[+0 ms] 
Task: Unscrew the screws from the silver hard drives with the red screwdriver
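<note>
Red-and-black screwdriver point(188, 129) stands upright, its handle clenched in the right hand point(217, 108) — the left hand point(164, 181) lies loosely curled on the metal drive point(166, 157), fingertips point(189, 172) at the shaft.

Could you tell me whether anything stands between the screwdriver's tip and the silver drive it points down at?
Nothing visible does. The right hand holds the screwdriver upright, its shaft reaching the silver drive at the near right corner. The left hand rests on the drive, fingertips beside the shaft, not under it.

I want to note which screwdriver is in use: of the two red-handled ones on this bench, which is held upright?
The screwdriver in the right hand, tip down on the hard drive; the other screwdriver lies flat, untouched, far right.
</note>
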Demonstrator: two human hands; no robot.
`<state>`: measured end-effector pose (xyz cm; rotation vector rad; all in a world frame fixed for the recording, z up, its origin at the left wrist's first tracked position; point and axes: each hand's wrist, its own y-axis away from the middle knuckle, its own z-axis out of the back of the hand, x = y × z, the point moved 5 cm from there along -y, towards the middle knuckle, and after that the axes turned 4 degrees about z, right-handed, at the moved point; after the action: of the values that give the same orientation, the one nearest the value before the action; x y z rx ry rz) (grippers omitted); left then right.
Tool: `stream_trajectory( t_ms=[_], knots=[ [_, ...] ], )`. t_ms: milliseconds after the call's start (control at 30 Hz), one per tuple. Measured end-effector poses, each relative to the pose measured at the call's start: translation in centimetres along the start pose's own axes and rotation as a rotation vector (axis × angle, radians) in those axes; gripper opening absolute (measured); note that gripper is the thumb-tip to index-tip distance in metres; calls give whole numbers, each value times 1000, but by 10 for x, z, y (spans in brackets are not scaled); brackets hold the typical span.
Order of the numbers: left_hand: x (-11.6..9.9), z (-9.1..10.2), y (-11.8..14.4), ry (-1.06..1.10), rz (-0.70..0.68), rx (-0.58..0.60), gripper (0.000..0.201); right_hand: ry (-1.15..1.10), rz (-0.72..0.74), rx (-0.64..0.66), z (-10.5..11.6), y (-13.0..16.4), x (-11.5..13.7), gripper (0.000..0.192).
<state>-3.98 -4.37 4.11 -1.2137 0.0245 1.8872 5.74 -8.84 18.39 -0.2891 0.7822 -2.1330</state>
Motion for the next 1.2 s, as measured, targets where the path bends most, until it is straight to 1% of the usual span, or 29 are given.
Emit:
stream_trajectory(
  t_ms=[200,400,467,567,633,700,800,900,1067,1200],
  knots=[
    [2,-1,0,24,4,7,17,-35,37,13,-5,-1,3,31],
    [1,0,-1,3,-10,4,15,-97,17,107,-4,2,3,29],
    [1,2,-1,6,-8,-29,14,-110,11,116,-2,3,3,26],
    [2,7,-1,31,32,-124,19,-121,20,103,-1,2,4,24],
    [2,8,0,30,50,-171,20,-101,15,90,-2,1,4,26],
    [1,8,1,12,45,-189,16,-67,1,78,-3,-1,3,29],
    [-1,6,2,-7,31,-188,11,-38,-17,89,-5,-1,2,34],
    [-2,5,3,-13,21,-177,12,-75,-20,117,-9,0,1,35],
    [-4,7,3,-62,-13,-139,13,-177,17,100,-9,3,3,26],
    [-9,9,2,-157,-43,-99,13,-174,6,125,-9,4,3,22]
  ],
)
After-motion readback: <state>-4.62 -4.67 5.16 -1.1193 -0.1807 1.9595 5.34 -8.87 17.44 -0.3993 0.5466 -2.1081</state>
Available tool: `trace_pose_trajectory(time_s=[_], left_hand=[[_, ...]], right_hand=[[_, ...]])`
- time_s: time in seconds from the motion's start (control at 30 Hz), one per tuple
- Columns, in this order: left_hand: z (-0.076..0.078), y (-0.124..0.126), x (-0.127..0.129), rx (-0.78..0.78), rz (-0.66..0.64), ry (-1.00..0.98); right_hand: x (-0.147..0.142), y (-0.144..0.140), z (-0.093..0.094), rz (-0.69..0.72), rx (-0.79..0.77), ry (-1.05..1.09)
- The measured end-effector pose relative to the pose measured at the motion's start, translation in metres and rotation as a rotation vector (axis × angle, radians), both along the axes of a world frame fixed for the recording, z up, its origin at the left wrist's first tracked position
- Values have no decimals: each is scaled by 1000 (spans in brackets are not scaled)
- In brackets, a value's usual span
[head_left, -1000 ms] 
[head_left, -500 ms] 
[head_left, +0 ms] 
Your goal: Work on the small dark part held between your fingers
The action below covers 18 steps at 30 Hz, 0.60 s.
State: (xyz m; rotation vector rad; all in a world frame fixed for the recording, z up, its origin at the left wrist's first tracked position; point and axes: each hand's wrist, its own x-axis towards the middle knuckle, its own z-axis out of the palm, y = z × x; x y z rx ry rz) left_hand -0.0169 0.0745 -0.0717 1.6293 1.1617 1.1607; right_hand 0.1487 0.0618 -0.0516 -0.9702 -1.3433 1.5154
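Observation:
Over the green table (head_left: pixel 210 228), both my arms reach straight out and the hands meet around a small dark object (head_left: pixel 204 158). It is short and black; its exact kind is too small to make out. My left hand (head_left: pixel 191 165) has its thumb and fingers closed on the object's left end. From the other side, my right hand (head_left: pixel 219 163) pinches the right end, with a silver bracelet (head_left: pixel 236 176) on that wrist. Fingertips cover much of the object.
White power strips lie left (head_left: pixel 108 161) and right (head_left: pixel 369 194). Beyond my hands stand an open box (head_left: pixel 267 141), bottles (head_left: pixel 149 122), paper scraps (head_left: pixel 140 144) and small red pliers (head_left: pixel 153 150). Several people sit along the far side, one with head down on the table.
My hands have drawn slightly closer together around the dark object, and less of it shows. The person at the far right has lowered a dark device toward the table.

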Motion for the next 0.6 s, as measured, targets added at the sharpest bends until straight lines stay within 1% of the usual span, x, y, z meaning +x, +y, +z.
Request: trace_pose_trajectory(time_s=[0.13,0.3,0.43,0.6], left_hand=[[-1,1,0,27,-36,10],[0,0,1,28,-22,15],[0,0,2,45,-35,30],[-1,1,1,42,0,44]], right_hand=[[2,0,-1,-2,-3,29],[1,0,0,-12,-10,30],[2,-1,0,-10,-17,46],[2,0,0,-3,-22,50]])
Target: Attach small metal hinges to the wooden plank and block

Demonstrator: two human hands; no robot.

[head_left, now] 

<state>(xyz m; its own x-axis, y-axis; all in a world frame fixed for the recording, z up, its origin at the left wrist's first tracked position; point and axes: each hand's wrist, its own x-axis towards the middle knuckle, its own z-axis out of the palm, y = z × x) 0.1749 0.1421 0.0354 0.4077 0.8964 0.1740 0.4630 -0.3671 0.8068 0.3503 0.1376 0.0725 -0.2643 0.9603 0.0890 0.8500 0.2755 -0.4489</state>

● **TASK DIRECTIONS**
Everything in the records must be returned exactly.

● **RESULT FOR THIS EXERCISE**
[+0 ms] 
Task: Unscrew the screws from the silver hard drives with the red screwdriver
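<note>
Red-and-black screwdriver point(188, 129) stands upright, its handle clenched in the right hand point(217, 108) — the left hand point(164, 181) lies loosely curled on the metal drive point(166, 157), fingertips point(189, 172) at the shaft.

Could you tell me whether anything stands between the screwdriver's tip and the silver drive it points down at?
Nothing visible does. The right hand holds the screwdriver upright, its shaft reaching the silver drive at the near right corner. The left hand rests on the drive, fingertips beside the shaft, not under it.

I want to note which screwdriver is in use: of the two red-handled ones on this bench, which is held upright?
The screwdriver in the right hand, tip down on the hard drive; the other screwdriver lies flat, untouched, far right.
</note>
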Demonstrator: two human hands; no robot.
`<state>`: measured end-effector pose (xyz cm; rotation vector rad; all in a world frame fixed for the recording, z up, its origin at the left wrist's first tracked position; point and axes: each hand's wrist, its own y-axis away from the middle knuckle, its own z-axis out of the back of the hand, x = y × z, the point moved 5 cm from there along -y, towards the middle knuckle, and after that the axes turned 4 degrees about z, right-handed, at the moved point; after the action: of the values that give the same orientation, the one nearest the value before the action; x y z rx ry rz) (grippers omitted); left then right.
Tool: `stream_trajectory( t_ms=[_], knots=[ [_, ...] ], )`. t_ms: milliseconds after the call's start (control at 30 Hz), one per tuple. Measured end-effector poses, each relative to the pose measured at the call's start: translation in centimetres along the start pose's own axes and rotation as a rotation vector (axis × angle, radians) in those axes; gripper opening absolute (measured); note that gripper is the thumb-tip to index-tip distance in metres; calls give whole numbers, each value times 1000, but by 10 for x, z, y (spans in brackets are not scaled); brackets hold the typical span.
Order of the numbers: left_hand: x (-11.6..9.9), z (-9.1..10.2), y (-11.8..14.4), ry (-1.06..1.10), rz (-0.70..0.68), rx (-0.58..0.60), gripper (0.000..0.201); right_hand: ry (-1.15..1.10), rz (-0.72..0.74), rx (-0.64..0.66), z (-10.5..11.6), y (-13.0..16.4), x (-11.5..13.7), gripper (0.000..0.192).
<state>-3.98 -4.37 4.11 -1.2137 0.0245 1.8872 5.74 -8.84 18.39 -0.2891 0.7822 -2.1330</state>
Motion for the next 1.2 s, as measured, targets where the path bends most, until it is straight to 1% of the usual span, or 29 are given.
Emit:
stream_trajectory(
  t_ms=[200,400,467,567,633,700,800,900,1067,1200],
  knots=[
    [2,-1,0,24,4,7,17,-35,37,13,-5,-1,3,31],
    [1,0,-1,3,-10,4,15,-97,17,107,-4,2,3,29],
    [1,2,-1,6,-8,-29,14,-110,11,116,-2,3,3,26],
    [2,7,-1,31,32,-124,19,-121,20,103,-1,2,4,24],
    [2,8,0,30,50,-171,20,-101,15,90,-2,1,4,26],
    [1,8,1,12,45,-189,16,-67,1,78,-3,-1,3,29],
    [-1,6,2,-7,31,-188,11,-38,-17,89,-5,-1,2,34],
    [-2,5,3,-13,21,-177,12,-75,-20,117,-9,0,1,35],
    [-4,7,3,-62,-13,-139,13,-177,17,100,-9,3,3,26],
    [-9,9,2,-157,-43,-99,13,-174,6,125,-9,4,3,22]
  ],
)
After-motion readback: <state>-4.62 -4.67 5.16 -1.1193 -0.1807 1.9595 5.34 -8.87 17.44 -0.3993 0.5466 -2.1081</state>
Available tool: `trace_pose_trajectory(time_s=[_], left_hand=[[_, ...]], right_hand=[[_, ...]])`
- time_s: time in seconds from the motion's start (control at 30 Hz), one per tuple
- Columns, in this order: left_hand: z (-0.076..0.078), y (-0.124..0.126), x (-0.127..0.129), rx (-0.78..0.78), rz (-0.66..0.64), ry (-1.00..0.98); right_hand: x (-0.147..0.142), y (-0.144..0.140), z (-0.093..0.094), rz (-0.69..0.72), rx (-0.79..0.77), ry (-1.05..1.09)
- The measured end-effector pose relative to the pose measured at the motion's start, translation in metres and rotation as a rotation vector (axis × angle, radians), both along the axes of a world frame fixed for the recording, z up, its origin at the left wrist's first tracked position
- Values have no decimals: each is scaled by 1000 (spans in brackets are not scaled)
- In brackets, a value's usual span
[head_left, -1000 ms] 
[head_left, -500 ms] 
[head_left, +0 ms] 
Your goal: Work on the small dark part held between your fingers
The action below covers 18 steps at 30 Hz, 0.60 s.
State: (xyz m; rotation vector rad; all in a world frame fixed for the recording, z up, its origin at the left wrist's first tracked position; point and axes: each hand's wrist, its own x-axis towards the middle knuckle, its own z-axis out of the palm, y = z × x; x y z rx ry rz) left_hand -0.0169 0.0745 -0.0717 1.6293 1.1617 1.1607; right_hand 0.1487 0.0618 -0.0516 -0.9702 -1.3433 1.5154
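Observation:
Over the green table (head_left: pixel 210 228), both my arms reach straight out and the hands meet around a small dark object (head_left: pixel 204 158). It is short and black; its exact kind is too small to make out. My left hand (head_left: pixel 191 165) has its thumb and fingers closed on the object's left end. From the other side, my right hand (head_left: pixel 219 163) pinches the right end, with a silver bracelet (head_left: pixel 236 176) on that wrist. Fingertips cover much of the object.
White power strips lie left (head_left: pixel 108 161) and right (head_left: pixel 369 194). Beyond my hands stand an open box (head_left: pixel 267 141), bottles (head_left: pixel 149 122), paper scraps (head_left: pixel 140 144) and small red pliers (head_left: pixel 153 150). Several people sit along the far side, one with head down on the table.
My hands have drawn slightly closer together around the dark object, and less of it shows. The person at the far right has lowered a dark device toward the table.
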
Motion for the next 0.6 s, as measured, targets added at the sharpest bends until straight lines stay within 1% of the usual span, x, y, z meaning +x, +y, +z.
Request: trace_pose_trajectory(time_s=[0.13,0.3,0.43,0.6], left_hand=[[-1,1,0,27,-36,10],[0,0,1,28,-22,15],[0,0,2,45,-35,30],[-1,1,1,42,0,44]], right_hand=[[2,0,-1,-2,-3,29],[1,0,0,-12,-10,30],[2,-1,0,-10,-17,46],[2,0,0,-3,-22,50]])
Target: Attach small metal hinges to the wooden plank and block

Demonstrator: two human hands; no robot.

[head_left, now] 

<state>(xyz m; its own x-axis, y-axis; all in a world frame fixed for the recording, z up, its origin at the left wrist's first tracked position; point and axes: each hand's wrist, its own x-axis towards the middle knuckle, its own z-axis out of the palm, y = z × x) 0.1749 0.1421 0.0354 0.4077 0.8964 0.1740 0.4630 -0.3671 0.8068 0.3503 0.1376 0.0725 -0.2643 0.9603 0.0890 0.8500 0.2755 -0.4489</state>

No more output is required for this exercise.